WHAT THE TASK ASKS
Tally the lines of these entries that include "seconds"; respond with only that tally.
======
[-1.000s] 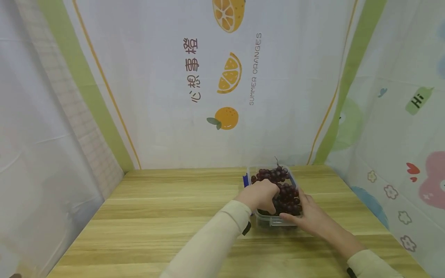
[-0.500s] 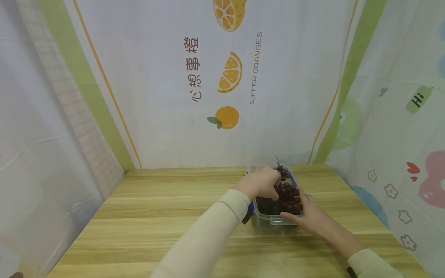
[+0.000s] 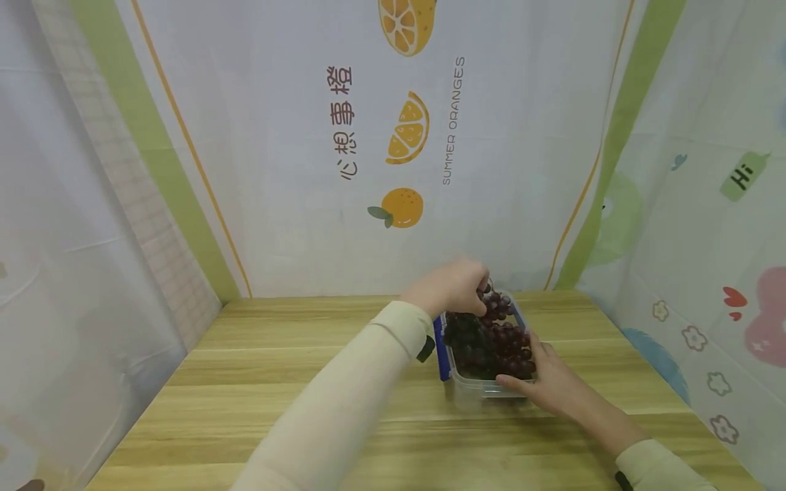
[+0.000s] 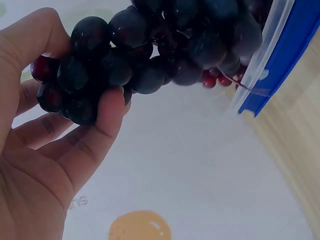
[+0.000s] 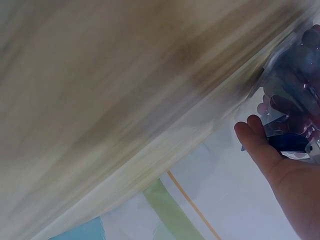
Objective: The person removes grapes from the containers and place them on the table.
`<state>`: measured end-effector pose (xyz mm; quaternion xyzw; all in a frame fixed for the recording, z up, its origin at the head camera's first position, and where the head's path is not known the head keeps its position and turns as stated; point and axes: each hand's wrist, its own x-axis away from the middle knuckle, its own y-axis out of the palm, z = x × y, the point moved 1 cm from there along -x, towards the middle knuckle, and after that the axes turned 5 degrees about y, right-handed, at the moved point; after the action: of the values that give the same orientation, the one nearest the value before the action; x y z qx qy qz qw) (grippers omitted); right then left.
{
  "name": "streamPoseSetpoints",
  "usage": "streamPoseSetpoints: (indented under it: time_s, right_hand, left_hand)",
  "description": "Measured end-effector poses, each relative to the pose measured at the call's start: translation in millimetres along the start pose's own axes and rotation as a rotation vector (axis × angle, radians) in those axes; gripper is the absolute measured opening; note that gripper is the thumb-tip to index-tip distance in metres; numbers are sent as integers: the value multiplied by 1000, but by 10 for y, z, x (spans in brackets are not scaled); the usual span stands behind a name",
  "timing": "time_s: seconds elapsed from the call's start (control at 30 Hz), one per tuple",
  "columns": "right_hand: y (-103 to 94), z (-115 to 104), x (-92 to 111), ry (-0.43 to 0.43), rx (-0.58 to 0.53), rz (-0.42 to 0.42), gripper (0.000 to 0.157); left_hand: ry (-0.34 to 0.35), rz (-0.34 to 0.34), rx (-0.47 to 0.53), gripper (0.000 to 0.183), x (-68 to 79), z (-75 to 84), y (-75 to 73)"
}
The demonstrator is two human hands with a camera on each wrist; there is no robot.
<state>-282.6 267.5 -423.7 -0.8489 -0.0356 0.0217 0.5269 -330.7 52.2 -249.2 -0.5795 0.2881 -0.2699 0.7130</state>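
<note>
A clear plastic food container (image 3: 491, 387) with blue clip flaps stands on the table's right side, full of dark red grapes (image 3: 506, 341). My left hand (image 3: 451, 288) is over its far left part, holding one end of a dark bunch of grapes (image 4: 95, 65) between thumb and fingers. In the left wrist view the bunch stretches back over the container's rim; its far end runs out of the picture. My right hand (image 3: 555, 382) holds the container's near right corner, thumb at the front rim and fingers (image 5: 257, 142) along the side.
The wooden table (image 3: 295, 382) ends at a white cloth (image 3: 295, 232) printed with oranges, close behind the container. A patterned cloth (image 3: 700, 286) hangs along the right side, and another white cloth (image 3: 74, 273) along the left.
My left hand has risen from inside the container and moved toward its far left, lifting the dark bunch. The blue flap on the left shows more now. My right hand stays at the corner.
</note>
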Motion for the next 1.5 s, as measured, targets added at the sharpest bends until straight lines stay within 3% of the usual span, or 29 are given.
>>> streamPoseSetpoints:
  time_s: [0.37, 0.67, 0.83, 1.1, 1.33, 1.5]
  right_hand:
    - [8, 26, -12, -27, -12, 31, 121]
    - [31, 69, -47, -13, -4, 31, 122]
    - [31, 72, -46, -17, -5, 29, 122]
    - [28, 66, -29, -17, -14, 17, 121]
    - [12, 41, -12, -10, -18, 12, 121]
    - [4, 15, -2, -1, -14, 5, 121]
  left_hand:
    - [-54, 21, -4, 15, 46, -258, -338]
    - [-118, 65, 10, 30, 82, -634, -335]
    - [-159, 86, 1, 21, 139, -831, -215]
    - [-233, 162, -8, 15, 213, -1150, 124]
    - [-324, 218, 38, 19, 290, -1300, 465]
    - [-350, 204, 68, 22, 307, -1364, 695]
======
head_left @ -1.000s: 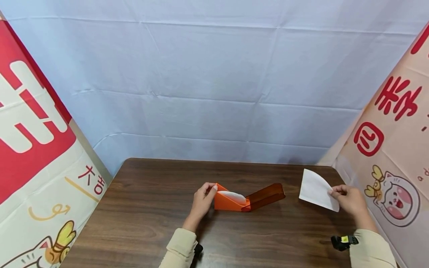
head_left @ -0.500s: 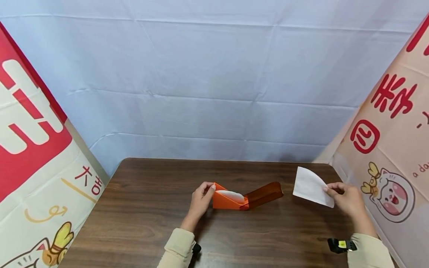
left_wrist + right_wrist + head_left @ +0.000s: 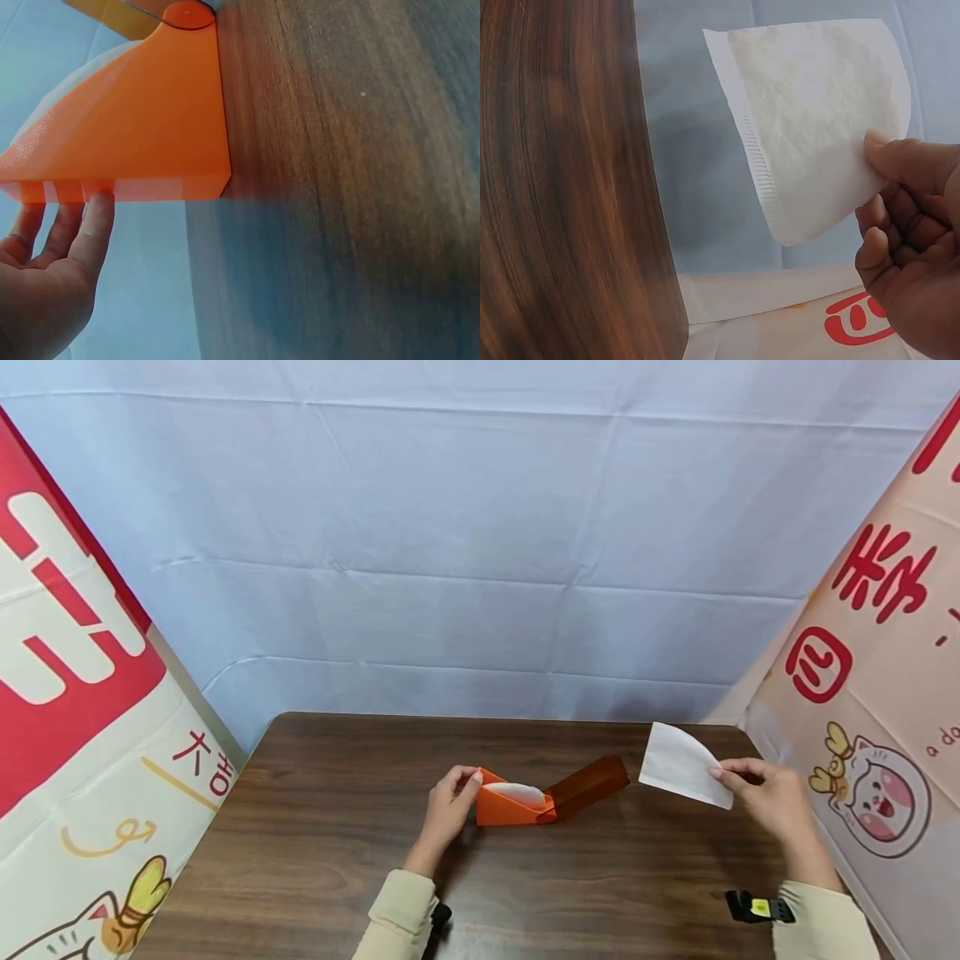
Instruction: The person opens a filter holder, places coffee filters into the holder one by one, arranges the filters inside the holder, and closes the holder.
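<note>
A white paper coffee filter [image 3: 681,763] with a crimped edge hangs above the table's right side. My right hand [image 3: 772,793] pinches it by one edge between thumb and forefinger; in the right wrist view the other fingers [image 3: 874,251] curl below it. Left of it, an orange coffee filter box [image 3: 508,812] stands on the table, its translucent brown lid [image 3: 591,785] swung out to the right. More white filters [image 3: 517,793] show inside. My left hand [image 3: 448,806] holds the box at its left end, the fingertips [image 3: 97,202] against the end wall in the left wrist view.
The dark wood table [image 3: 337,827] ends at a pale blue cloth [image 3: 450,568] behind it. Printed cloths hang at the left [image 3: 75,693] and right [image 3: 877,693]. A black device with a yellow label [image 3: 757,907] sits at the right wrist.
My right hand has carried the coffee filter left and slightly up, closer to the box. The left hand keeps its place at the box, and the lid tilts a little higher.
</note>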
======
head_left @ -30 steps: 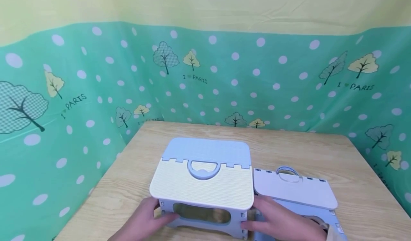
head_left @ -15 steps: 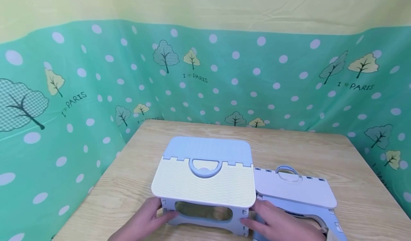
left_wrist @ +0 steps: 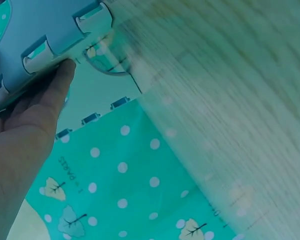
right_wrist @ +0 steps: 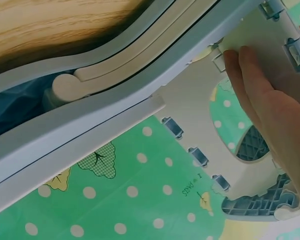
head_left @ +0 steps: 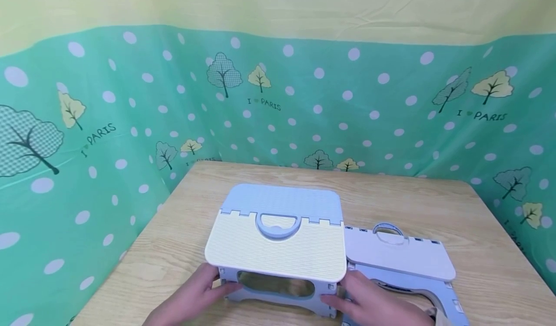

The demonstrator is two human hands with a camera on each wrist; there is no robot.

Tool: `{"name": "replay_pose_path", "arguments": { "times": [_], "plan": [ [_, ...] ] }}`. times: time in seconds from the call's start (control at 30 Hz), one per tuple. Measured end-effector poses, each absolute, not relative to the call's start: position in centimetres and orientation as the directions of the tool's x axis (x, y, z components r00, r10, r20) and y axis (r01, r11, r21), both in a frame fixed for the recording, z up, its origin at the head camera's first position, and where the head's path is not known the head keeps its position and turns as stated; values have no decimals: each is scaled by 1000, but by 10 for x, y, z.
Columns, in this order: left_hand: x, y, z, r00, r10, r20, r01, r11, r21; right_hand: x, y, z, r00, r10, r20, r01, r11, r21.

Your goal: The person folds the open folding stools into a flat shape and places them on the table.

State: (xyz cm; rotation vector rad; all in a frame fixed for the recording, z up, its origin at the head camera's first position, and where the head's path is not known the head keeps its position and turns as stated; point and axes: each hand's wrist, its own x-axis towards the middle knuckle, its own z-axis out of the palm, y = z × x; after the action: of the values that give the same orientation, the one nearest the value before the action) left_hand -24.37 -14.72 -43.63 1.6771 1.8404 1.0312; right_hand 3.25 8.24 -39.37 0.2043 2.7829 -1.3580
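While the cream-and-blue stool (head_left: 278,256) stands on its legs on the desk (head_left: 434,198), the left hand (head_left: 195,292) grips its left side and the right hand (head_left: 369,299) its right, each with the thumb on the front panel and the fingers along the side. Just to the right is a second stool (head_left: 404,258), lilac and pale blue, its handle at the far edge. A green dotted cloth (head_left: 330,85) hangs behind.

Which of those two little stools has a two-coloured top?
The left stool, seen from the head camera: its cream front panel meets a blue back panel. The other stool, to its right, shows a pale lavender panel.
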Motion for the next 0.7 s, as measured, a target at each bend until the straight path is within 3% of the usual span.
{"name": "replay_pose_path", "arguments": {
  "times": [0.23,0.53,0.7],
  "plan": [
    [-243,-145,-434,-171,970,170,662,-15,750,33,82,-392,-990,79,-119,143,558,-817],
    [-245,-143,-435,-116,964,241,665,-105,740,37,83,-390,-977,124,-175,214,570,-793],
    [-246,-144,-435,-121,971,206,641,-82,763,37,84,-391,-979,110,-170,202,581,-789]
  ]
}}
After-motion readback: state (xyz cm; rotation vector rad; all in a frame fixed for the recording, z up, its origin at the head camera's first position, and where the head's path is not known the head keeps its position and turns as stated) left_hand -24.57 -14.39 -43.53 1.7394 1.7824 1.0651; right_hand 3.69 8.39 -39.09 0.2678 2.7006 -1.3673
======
ANSWER FOR THIS EXERCISE
2